_PROBLEM REQUIREMENTS_
Leave the images out and repeat the data exactly as given.

_COLLECTED MATERIAL_
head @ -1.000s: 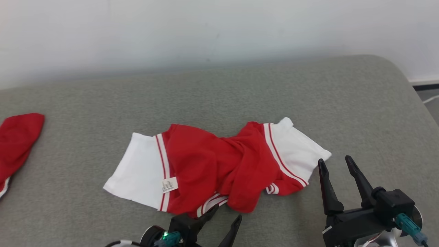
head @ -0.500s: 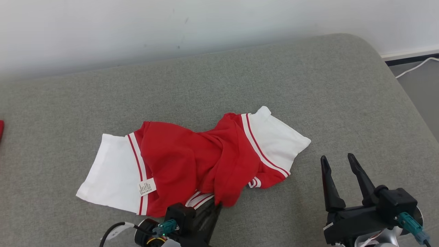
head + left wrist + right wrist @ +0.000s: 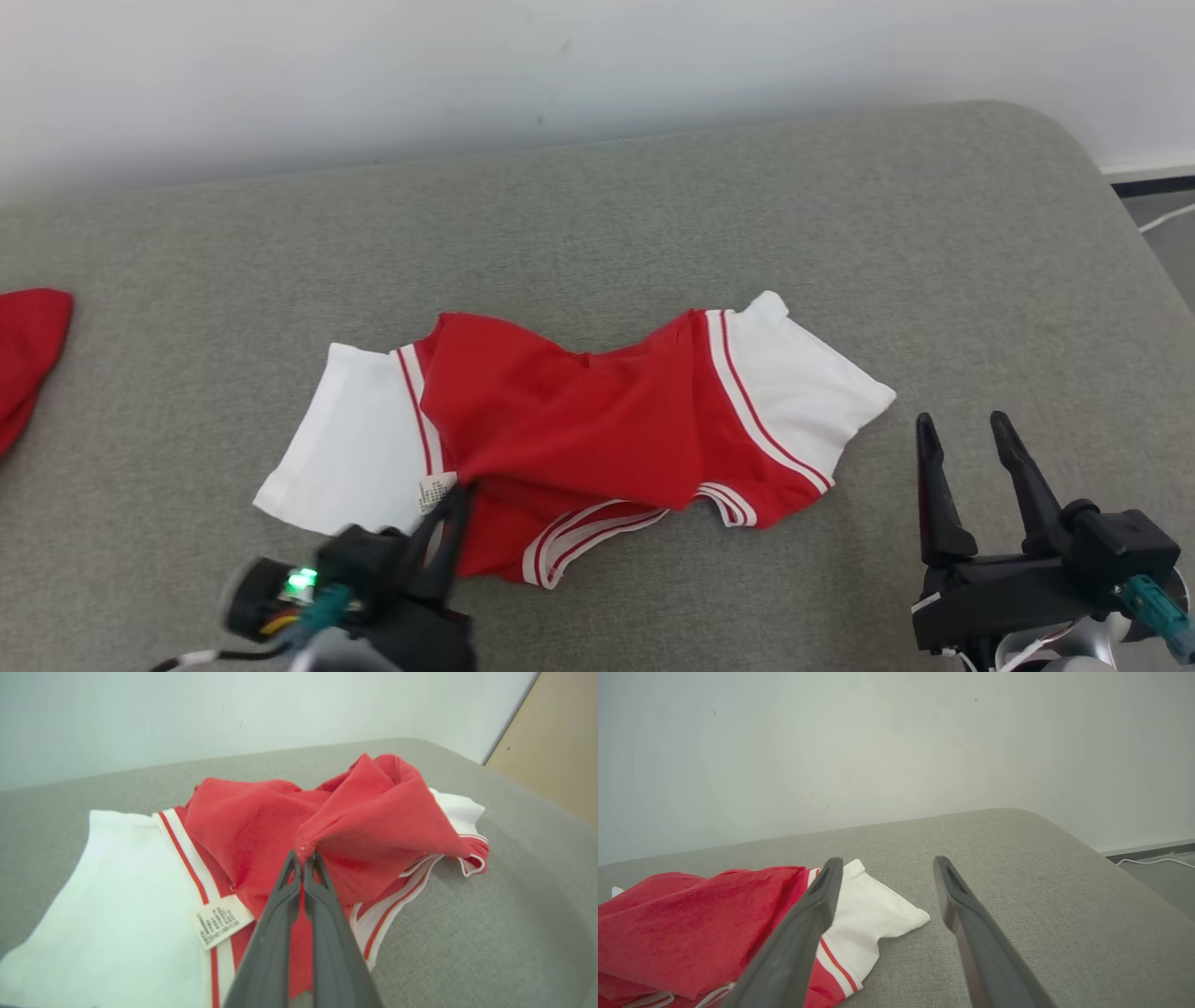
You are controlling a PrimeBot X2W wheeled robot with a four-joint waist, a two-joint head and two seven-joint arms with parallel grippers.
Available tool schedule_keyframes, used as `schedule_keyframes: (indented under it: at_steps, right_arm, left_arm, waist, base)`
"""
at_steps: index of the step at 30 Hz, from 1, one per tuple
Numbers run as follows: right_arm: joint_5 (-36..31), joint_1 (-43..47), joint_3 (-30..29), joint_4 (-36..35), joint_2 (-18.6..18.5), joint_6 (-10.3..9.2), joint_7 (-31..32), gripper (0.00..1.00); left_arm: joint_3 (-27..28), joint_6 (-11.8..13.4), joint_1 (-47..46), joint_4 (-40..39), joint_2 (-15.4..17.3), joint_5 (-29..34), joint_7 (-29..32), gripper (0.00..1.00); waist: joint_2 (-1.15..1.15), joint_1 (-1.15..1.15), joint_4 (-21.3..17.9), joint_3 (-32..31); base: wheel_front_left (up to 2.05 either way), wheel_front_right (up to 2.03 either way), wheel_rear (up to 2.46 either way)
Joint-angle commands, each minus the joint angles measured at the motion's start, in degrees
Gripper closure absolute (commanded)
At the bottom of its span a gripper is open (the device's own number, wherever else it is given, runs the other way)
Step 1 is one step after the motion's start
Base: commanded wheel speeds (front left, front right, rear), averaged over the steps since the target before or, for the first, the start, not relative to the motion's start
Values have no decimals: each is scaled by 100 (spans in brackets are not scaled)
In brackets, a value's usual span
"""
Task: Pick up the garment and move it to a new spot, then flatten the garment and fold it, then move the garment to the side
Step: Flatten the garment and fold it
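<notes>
The left gripper (image 3: pixel 455 499) stands at 7 o'clock in the head view, its fingers angled toward 1 o'clock. Its jaws are closed tight on a pinch of red fabric at the near edge of the garment (image 3: pixel 579 420); in the left wrist view that fold rises to a peak at the fingertips. The right gripper (image 3: pixel 962 429) sits at 4 o'clock with its fingers pointing to 12 o'clock, jaws spread wide and holding nothing, near but apart from the garment's white right panel. The garment lies at the centre of the worktop (image 3: pixel 840 233). It is soft knit with a crumpled red middle and flatter white panels at 9 and 3 o'clock, each bordered by red-and-white stripes. A white printed care label (image 3: pixel 434 490) lies beside the left fingertips. The worktop is grey woven fabric with a rounded corner at 2 o'clock. A second red cloth (image 3: pixel 28 364) lies at the 9 o'clock edge. A plain pale wall (image 3: pixel 560 75) stands behind.
</notes>
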Motion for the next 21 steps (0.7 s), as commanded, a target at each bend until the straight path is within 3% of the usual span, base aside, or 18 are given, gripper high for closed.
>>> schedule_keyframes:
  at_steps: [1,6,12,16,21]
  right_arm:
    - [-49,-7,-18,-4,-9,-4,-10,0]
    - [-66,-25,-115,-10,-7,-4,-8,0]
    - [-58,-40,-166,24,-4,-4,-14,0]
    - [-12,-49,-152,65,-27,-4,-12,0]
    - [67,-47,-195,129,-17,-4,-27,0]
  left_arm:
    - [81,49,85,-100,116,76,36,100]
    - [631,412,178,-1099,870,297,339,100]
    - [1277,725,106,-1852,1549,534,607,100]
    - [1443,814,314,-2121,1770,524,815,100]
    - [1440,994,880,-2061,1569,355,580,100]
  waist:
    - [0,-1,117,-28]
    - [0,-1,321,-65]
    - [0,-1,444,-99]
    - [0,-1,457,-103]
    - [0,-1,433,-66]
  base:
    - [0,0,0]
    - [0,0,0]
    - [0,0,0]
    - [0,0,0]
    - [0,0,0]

_RESPONSE TO THE TASK_
head @ -1.000s: 
head @ -0.500s: 
head + left wrist + right wrist @ +0.000s: 
You are controlling a PrimeBot X2W wheeled robot with a four-joint waist, a two-joint head and two seven-joint arms with parallel grippers.
Available tool schedule_keyframes, used as `schedule_keyframes: (indented under it: at_steps, right_arm, left_arm, waist, base)`
"""
at_steps: index of the step at 30 Hz, from 1, one per tuple
Numbers run as follows: right_arm: joint_5 (-36..31), joint_1 (-43..47), joint_3 (-30..29), joint_4 (-36..35), joint_2 (-18.6..18.5), joint_6 (-10.3..9.2), joint_7 (-31..32), gripper (0.00..1.00); left_arm: joint_3 (-27..28), joint_6 (-11.8..13.4), joint_1 (-47..46), joint_4 (-40..39), joint_2 (-15.4..17.3), joint_5 (-29..34), joint_7 (-29..32), gripper (0.00..1.00); waist: joint_2 (-1.15..1.15), joint_1 (-1.15..1.15), joint_4 (-21.3..17.9), joint_3 (-32..31); base: wheel_front_left (up to 2.05 either way), wheel_front_right (up to 2.03 either way), wheel_rear (up to 2.46 either way)
Joint-angle commands, each minus the joint angles measured at the motion's start, in degrees
Gripper closure absolute (commanded)
At the bottom of its span a gripper is open (the device's own number, wherever else it is given, runs the other way)
Step 1 is one step after the motion's start
Base: commanded wheel speeds (front left, front right, rear), averaged over the steps since the target before or, for the first, the start, not relative to the motion's start
Values have no decimals: each is scaled by 100 (spans in brackets are not scaled)
In brackets, a value's usual span
"""
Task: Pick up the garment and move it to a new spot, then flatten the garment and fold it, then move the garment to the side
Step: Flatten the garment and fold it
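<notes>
The left gripper (image 3: pixel 455 499) stands at 7 o'clock in the head view, its fingers angled toward 1 o'clock. Its jaws are closed tight on a pinch of red fabric at the near edge of the garment (image 3: pixel 579 420); in the left wrist view that fold rises to a peak at the fingertips. The right gripper (image 3: pixel 962 429) sits at 4 o'clock with its fingers pointing to 12 o'clock, jaws spread wide and holding nothing, near but apart from the garment's white right panel. The garment lies at the centre of the worktop (image 3: pixel 840 233). It is soft knit with a crumpled red middle and flatter white panels at 9 and 3 o'clock, each bordered by red-and-white stripes. A white printed care label (image 3: pixel 434 490) lies beside the left fingertips. The worktop is grey woven fabric with a rounded corner at 2 o'clock. A second red cloth (image 3: pixel 28 364) lies at the 9 o'clock edge. A plain pale wall (image 3: pixel 560 75) stands behind.
</notes>
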Motion for the next 21 steps (0.7 s), as commanded, a target at each bend until the straight path is within 3% of the usual span, base aside, or 18 are given, gripper high for closed.
>>> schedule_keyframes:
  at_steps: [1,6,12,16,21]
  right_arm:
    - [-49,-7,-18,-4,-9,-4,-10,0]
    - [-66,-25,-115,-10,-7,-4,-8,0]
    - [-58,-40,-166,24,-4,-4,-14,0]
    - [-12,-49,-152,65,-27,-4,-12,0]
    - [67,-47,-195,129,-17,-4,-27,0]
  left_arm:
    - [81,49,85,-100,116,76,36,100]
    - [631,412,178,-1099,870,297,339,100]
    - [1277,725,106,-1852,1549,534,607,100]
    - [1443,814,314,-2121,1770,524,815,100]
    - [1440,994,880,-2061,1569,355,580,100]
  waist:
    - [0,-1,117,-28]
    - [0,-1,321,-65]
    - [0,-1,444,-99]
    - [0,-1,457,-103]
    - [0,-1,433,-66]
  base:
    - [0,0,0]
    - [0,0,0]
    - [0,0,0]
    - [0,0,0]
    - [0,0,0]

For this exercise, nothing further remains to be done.